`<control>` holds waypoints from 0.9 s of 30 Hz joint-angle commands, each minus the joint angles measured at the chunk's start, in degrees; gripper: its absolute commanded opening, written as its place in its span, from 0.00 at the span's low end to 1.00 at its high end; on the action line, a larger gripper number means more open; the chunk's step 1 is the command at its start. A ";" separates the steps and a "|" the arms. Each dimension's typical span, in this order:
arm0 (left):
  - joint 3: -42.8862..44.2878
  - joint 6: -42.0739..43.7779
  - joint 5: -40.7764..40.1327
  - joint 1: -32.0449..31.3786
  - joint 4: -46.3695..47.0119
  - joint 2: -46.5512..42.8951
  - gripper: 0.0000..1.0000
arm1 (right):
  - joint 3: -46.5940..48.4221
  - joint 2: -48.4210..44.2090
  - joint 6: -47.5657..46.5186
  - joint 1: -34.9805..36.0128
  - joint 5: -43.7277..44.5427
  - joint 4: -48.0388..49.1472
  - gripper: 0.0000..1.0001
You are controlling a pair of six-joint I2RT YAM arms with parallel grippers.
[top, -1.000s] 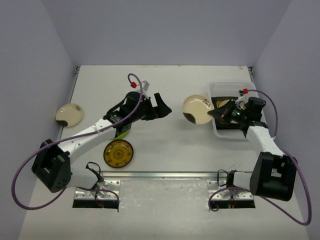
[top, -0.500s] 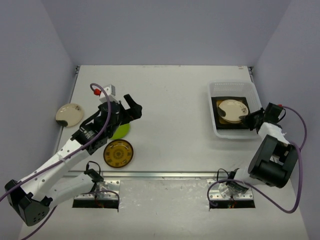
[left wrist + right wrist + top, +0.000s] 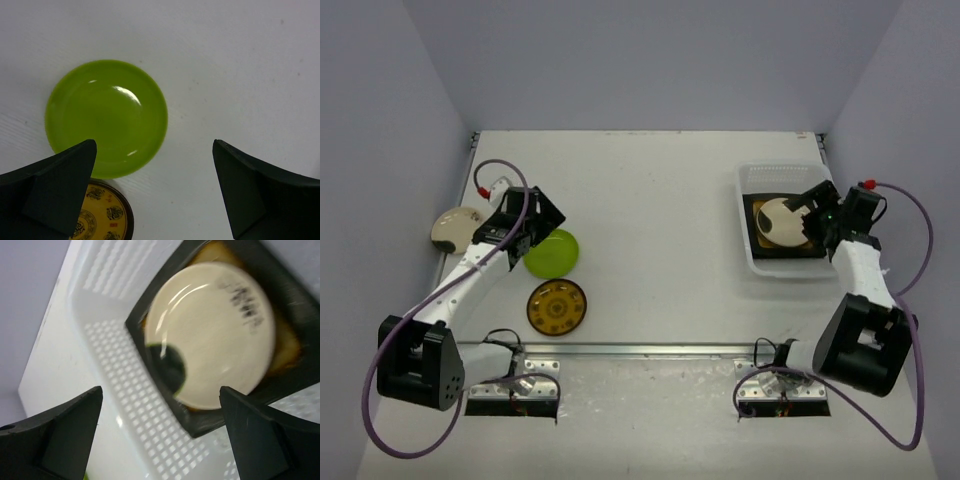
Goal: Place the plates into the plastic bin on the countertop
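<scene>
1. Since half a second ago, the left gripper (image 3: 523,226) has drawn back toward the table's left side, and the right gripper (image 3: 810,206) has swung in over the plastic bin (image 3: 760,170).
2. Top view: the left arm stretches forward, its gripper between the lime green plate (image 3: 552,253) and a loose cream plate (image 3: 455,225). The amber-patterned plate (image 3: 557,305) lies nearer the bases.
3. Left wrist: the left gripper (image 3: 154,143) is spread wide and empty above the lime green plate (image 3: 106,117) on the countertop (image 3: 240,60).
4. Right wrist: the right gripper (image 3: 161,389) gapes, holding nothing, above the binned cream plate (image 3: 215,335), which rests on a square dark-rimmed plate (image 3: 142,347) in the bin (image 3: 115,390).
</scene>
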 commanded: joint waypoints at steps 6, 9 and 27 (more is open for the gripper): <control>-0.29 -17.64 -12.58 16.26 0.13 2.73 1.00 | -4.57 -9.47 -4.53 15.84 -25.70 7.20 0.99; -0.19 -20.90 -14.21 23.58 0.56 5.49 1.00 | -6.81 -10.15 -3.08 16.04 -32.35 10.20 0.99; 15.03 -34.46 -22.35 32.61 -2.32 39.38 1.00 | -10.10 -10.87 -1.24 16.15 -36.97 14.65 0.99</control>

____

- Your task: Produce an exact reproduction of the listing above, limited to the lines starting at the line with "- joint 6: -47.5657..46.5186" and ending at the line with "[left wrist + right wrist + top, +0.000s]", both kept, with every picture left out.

- Task solution:
  - joint 6: -47.5657..46.5186
  - joint 1: -34.9805..36.0128
  - joint 5: -43.7277..44.5427
  - joint 4: -48.0388..49.1472
  - gripper: 0.0000..1.0001
You are controlling a pair of six-joint I2RT YAM arms with parallel grippers.
[top, -1.000s] 
[top, -0.500s] 
[left wrist + right wrist + top, +0.000s] 

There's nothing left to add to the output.